■ **Records from a data collection**:
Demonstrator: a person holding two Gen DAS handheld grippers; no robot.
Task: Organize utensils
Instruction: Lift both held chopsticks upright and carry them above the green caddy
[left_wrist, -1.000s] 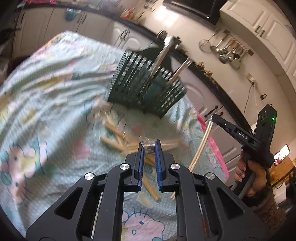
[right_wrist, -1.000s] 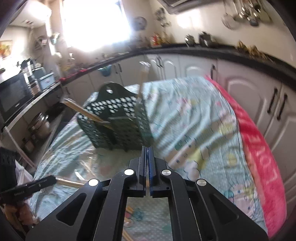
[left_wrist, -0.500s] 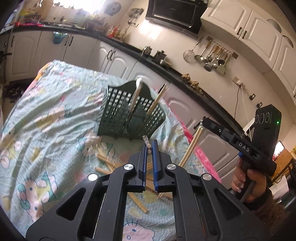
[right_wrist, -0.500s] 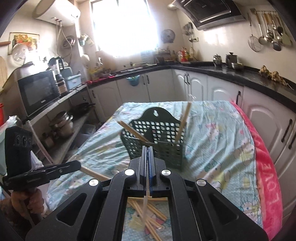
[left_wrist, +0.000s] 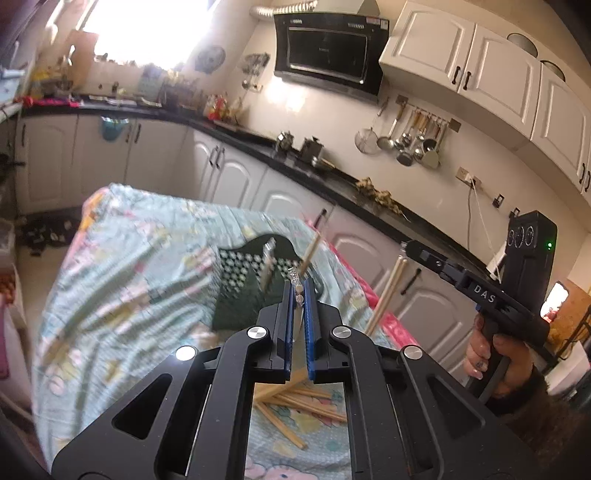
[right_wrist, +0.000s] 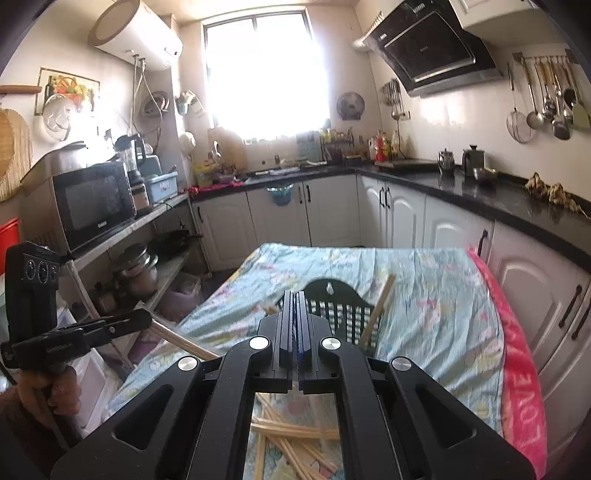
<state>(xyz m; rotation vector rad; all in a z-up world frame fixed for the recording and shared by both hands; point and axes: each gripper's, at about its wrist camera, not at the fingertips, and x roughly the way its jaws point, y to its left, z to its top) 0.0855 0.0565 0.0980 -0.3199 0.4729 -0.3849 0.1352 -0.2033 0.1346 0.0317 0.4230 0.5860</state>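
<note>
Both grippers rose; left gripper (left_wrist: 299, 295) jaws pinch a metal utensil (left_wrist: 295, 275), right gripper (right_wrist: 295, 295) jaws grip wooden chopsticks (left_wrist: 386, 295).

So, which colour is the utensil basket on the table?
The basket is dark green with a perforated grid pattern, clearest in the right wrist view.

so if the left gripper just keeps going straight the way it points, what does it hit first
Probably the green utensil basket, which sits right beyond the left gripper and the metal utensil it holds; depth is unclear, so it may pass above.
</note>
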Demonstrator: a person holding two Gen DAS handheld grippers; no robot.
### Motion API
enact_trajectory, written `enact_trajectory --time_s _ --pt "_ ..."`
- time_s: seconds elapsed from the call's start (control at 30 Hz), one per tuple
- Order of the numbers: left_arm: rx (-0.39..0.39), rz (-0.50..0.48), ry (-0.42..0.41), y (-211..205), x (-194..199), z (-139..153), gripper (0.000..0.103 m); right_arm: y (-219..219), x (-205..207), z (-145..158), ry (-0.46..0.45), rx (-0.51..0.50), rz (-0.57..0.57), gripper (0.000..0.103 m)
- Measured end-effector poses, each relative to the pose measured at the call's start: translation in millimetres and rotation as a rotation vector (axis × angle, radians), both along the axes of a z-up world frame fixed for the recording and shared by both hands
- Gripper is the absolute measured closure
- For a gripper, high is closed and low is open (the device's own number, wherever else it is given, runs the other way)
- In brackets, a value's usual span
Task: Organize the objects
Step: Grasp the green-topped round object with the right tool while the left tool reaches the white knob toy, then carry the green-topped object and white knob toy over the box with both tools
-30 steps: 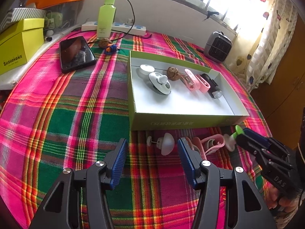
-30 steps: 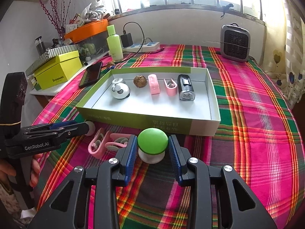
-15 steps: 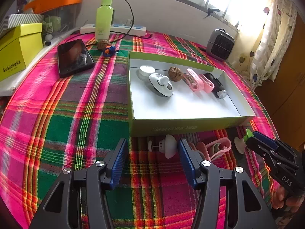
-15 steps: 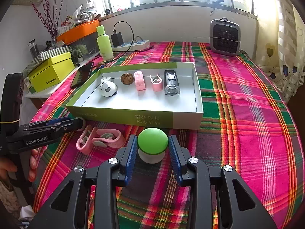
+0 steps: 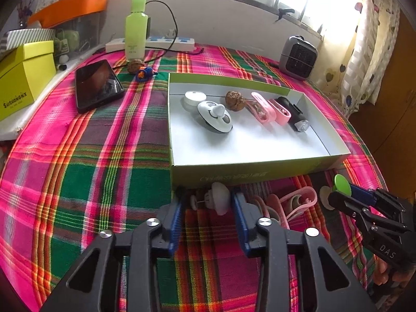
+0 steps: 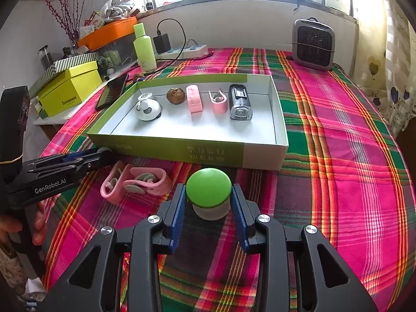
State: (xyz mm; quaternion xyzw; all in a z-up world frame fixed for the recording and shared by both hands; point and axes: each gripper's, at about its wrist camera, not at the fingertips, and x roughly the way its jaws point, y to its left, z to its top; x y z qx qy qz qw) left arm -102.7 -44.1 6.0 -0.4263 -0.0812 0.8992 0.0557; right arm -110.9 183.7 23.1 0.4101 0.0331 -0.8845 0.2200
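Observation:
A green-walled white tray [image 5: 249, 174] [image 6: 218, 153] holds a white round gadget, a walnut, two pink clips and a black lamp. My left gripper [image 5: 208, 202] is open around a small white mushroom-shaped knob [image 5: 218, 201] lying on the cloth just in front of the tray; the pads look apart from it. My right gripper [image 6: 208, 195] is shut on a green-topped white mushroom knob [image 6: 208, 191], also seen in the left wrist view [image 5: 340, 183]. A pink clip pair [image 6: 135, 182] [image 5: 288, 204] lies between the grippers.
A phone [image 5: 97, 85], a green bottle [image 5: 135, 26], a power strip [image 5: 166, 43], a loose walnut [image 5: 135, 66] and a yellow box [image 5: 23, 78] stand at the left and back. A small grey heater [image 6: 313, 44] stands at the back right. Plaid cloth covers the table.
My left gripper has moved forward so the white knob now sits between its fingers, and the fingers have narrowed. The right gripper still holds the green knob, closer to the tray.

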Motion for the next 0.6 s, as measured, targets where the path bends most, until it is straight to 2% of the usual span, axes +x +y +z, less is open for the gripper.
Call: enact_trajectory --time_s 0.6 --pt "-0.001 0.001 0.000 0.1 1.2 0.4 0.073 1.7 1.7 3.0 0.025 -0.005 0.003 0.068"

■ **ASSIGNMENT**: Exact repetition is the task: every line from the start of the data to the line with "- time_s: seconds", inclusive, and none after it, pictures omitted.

■ **SOLVED PROBLEM**:
Demonstrator: a person holding two Gen DAS handheld grippers; no robot.
Task: Organize utensils
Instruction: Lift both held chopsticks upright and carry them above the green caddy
[left_wrist, -1.000s] 
[right_wrist, -1.000s] 
[left_wrist, -0.500s] 
[right_wrist, -0.500s] 
[left_wrist, +0.000s] 
[right_wrist, +0.000s] 
<state>(xyz m; rotation vector rad; all in a z-up world frame fixed for the recording and shared by both hands; point and axes: each gripper's, at about its wrist camera, not at the fingertips, and x roughly the way its jaws point, y to its left, z to its top) 0.0855 0.0565 0.0980 -0.3199 0.4729 -0.3849 0.1352 -0.2033 0.1346 0.0317 0.4230 0.5860</state>
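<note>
Both grippers rose; left gripper (left_wrist: 299, 295) jaws pinch a metal utensil (left_wrist: 295, 275), right gripper (right_wrist: 295, 295) jaws grip wooden chopsticks (left_wrist: 386, 295).

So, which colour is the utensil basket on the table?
The basket is dark green with a perforated grid pattern, clearest in the right wrist view.

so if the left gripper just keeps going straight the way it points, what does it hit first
Probably the green utensil basket, which sits right beyond the left gripper and the metal utensil it holds; depth is unclear, so it may pass above.
</note>
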Demonstrator: a person holding two Gen DAS handheld grippers; no robot.
### Motion API
enact_trajectory, written `enact_trajectory --time_s _ --pt "_ ..."`
- time_s: seconds elapsed from the call's start (control at 30 Hz), one per tuple

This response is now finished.